Should we be able to vote online?
JEFF JARVIS, author of Gutenberg the Geek (Amazon Publishing), Public Parts: How Sharing in the Digital Age Improves the Way We Work and Live (Simon & Schuster, 2011) and What Would Google Do? (HarperCollins 2009), blogs about media and news at Buzzmachine.com. He is associate professor and director of the Tow-Knight Center for Entrepreneurial Journalism at the City University of New York’s Graduate School of Journalism.
He is consulting editor and a partner at Daylife, a news startup. He consults for media companies and is a public speaker. Until 2005, he was president and creative director of Advance.net, the online arm of Advance Publications. Prior to that, Jarvis was creator and founding editor of Entertainment Weekly; Sunday editor and associate publisher of the New York Daily News; TV critic for TV Guide and People; a columnist on the San Francisco Examiner; assistant city editor and reporter for the Chicago Tribune; reporter for Chicago Today.
Question: Should we be able to vote online?
Jeff Jarvis: I believe in the representative system of government, and I think that if everything were uphold, there’s a tyranny to that.
Nonetheless, I had an idea when the Personal Democracy Forum asked me to write an essay, I was thinking about the idea of having my own disclosure page of politics and adding a little functionality to this where I could say, “Here’s what I believe. If you think I’m wrong, you can tell me. Or, here’s what I believe, and if you want me to help you on your campaign, I will.” And I can change that constantly. And if it’s searchable, you can start to get a constant sense of the pulse of the people.
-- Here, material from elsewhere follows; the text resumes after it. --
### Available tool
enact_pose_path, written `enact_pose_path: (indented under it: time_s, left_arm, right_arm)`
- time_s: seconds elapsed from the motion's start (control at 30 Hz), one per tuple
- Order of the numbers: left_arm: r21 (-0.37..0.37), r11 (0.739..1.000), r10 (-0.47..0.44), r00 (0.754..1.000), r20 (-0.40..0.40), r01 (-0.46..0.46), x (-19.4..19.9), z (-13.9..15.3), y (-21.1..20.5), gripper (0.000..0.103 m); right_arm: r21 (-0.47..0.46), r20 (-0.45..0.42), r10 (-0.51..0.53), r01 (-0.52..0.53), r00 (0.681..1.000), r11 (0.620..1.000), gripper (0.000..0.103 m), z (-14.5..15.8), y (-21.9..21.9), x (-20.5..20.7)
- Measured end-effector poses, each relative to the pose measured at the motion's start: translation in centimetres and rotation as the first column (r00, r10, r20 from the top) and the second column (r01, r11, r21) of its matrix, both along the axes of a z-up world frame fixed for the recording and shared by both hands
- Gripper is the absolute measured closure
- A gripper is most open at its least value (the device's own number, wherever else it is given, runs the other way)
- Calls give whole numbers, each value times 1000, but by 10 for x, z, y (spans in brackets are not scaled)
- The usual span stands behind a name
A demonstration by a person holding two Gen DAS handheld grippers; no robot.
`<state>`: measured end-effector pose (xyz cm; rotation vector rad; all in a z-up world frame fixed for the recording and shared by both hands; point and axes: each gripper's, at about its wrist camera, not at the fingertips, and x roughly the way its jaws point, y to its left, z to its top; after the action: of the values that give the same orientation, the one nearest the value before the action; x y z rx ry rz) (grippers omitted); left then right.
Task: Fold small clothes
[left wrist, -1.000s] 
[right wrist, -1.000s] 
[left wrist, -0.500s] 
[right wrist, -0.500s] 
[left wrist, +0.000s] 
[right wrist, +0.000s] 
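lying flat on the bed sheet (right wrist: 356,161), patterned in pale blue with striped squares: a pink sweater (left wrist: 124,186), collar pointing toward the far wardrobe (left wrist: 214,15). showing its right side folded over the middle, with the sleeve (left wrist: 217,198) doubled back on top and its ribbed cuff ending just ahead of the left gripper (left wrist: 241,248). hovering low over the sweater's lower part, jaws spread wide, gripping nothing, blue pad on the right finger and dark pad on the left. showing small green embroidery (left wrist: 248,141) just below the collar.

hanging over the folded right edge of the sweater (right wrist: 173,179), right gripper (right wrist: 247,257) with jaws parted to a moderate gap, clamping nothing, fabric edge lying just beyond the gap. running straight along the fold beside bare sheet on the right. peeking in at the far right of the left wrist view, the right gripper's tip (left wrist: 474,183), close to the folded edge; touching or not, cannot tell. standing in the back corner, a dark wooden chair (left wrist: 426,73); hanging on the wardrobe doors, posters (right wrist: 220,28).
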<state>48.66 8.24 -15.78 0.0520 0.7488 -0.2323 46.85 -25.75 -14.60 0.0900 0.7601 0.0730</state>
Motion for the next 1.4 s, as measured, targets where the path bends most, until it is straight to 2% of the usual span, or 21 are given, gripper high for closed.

So I don’t think it’s a question of voting once, I don’t think it’s a question of voting and changing the structure of government, which I don’t want to do, it works too damn well, all in all. But I think there is a way where we can constantly state our opinions and our fears and what we know and don’t know and our wishes. And the more that we can capture that from the wisdom of the crowd and the wisdom of the people, and I do believe the crowd is wise, the better off we’ll be as a country.
Recorded on: April 30, 2008
Jarvis says he doesn’t want to change the structure of government.